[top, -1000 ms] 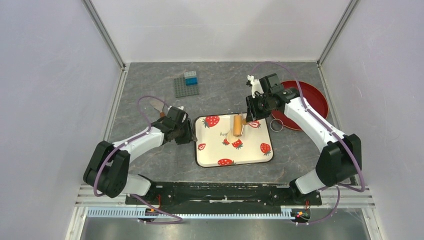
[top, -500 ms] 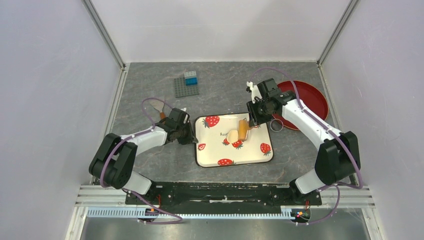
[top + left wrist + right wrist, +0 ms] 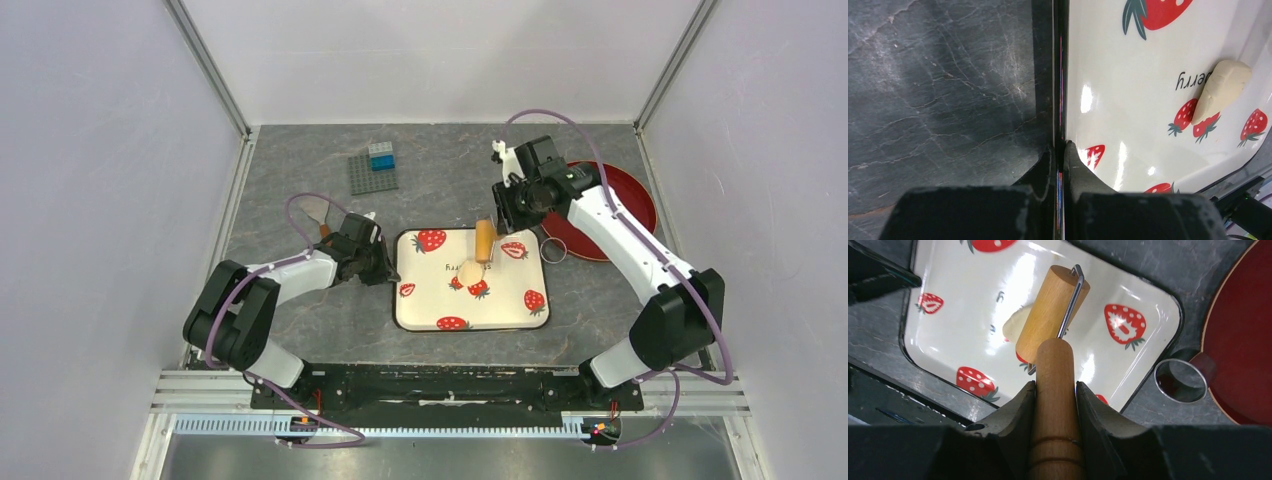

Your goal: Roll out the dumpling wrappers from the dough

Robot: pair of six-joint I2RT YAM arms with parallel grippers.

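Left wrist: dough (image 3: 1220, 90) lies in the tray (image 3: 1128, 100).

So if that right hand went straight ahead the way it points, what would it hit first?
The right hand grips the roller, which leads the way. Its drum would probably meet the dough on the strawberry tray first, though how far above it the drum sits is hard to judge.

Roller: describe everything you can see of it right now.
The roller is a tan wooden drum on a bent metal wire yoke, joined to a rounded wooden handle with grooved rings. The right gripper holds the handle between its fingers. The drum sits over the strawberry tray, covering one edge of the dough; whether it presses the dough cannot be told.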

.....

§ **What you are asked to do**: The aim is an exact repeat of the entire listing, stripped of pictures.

§ **Completed exercise**:
[top, -1000 ms] 
[top, -500 ms] 
[top + left wrist + right wrist, +0 ms] 

Your goal: Roll out the dumpling wrappers from the dough

Robot: pair of six-joint I2RT YAM arms with parallel grippers.

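Left wrist: dough (image 3: 1220, 90) lies in the tray (image 3: 1128, 100).

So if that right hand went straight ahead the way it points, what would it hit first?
The right hand grips the roller, which leads the way. Its drum would probably meet the dough on the strawberry tray first, though how far above it the drum sits is hard to judge.

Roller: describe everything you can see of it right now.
The roller is a tan wooden drum on a bent metal wire yoke, joined to a rounded wooden handle with grooved rings. The right gripper holds the handle between its fingers. The drum sits over the strawberry tray, covering one edge of the dough; whether it presses the dough cannot be told.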

That concludes the exercise.